Well, at the moment, I’m not buying anything, so this might be a solved problem. I need a month or two of consistency to call it though. I currently have no issue not spending money on stuff besides food, rent, and gas. If I stopped paying rent and supporting my gf, I’d be at 1 jafi tomorrow.

But for reference, before ERE In previous months I bought:

A motorcycle and gear
A big canvas tent
A stove for the tent
Gas for driving in circles around the Southwest at 12mpg
Parts and labor for my gfs van
Parts and labor for my truck (when things break, not ‘truck bling’)
Parts for when my mtb breaks (I was in to DH mtb... that might not be the case any more, it’s expensive as hell).
Ski passes
Ski boots
Etc

I do have a bachelor party coming up for one of my best friends, and the buy in for the weekend is $500. This dude and I have literally counted on each other for our lives, so I’m just going to do it, but it’ll probably be my largest single expense this year.

And - yeah, that’s fair to call me out for blaming my gf’s. There’s two things there:

1) If I’d taken more time to flesh it out, I would have stated “I have used gf’s as an excuse to spend a lot of money even though I didn’t want to, because I was weak willed and didn’t set firm boundaries around my spending habits.” In other words, I take the responsibility for the money I spent, and it was a result of my dysfunctional emotional reality (codependency, Nice Guy syndrome, etc) that led me to those behaviors. I would spend money on them as a way to try to convince them I cared about them, in the hopes that they would reciprocate. Fucked up, yeah? I’ve done a lot of work rooting that shit out and figuring out what I want, and not letting my romantic partners distract me from it.

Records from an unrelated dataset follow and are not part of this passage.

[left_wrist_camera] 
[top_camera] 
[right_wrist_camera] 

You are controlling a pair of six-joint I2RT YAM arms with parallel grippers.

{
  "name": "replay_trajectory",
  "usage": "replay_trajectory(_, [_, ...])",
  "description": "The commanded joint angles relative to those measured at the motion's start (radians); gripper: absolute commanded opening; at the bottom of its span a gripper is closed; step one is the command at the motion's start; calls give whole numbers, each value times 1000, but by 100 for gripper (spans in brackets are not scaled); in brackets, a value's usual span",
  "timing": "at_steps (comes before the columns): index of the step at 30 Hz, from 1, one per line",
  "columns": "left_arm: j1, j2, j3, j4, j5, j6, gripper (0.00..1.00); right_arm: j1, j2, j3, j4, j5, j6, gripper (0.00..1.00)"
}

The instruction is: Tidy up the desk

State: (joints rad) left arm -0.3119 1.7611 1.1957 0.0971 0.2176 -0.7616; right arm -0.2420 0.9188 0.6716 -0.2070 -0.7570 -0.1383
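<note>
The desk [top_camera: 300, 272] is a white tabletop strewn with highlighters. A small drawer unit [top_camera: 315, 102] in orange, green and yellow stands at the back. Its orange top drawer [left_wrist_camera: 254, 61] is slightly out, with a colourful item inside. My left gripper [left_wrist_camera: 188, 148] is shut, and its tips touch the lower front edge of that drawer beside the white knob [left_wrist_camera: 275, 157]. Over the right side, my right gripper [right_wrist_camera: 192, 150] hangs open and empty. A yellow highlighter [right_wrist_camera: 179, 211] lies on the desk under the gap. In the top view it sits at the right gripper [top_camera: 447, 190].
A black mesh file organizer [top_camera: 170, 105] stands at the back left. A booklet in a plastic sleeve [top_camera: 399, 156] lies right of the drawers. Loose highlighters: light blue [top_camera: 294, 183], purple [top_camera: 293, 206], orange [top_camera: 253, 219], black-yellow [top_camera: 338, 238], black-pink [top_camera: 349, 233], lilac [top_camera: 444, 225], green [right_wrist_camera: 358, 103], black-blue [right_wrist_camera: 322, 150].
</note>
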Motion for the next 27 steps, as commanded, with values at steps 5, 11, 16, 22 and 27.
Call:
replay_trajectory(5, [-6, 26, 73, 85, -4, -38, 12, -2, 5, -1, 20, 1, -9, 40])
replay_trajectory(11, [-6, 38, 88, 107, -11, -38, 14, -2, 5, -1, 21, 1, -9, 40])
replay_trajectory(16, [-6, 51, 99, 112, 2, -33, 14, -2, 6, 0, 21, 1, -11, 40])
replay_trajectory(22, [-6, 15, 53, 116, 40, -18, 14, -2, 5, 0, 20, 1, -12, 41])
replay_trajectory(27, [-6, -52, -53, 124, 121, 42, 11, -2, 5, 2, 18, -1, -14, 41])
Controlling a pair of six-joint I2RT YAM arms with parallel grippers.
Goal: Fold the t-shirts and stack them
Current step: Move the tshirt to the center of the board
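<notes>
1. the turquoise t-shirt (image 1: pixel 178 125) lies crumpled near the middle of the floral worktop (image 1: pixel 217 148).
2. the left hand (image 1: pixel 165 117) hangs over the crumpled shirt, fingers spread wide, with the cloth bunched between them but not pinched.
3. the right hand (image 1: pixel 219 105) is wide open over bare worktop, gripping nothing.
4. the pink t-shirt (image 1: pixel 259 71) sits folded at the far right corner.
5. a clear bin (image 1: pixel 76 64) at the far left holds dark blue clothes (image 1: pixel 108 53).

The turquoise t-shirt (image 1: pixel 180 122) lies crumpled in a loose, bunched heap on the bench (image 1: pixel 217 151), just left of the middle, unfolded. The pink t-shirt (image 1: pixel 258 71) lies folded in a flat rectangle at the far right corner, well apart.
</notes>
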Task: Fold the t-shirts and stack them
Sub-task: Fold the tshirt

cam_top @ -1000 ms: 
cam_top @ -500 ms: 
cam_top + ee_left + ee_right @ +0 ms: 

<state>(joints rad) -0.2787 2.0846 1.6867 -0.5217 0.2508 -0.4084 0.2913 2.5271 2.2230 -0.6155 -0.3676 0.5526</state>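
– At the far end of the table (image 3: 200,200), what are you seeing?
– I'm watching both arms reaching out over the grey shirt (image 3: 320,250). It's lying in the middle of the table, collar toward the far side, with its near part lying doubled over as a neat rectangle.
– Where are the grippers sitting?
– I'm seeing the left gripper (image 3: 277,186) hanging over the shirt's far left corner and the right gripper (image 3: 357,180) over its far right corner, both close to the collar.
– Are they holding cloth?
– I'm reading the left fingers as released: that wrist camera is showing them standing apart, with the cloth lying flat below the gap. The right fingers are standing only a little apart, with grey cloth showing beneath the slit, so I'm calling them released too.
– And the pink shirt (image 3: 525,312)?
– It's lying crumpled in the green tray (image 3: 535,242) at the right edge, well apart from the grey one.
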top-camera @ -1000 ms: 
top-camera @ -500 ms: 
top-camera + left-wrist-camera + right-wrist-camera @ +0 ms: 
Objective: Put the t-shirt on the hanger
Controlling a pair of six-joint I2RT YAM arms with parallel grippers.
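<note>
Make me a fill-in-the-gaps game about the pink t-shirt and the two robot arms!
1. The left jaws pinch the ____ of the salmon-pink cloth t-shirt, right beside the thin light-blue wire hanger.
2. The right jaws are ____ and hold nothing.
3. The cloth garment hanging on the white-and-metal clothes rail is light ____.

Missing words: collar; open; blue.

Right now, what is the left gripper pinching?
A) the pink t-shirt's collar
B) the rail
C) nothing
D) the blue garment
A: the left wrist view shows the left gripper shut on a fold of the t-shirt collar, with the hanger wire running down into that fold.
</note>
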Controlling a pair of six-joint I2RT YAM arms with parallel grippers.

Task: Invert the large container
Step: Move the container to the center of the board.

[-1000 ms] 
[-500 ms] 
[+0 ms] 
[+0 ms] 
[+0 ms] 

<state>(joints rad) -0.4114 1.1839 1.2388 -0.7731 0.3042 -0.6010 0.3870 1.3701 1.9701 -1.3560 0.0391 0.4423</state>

Still a work in progress, but I’m miles ahead of where I was.

2) It might not be fair of me to assume it’d be easier if I were single. I get a lot of fulfillment out of life due to my DW; without her, it might be more difficult to avoid spending money to try to fill that ‘loneliness’ hole. I think I misrepresented how I feel about my situation with that comment, anyways... might be a vestige of some old behaviors. I’ll dwell on it.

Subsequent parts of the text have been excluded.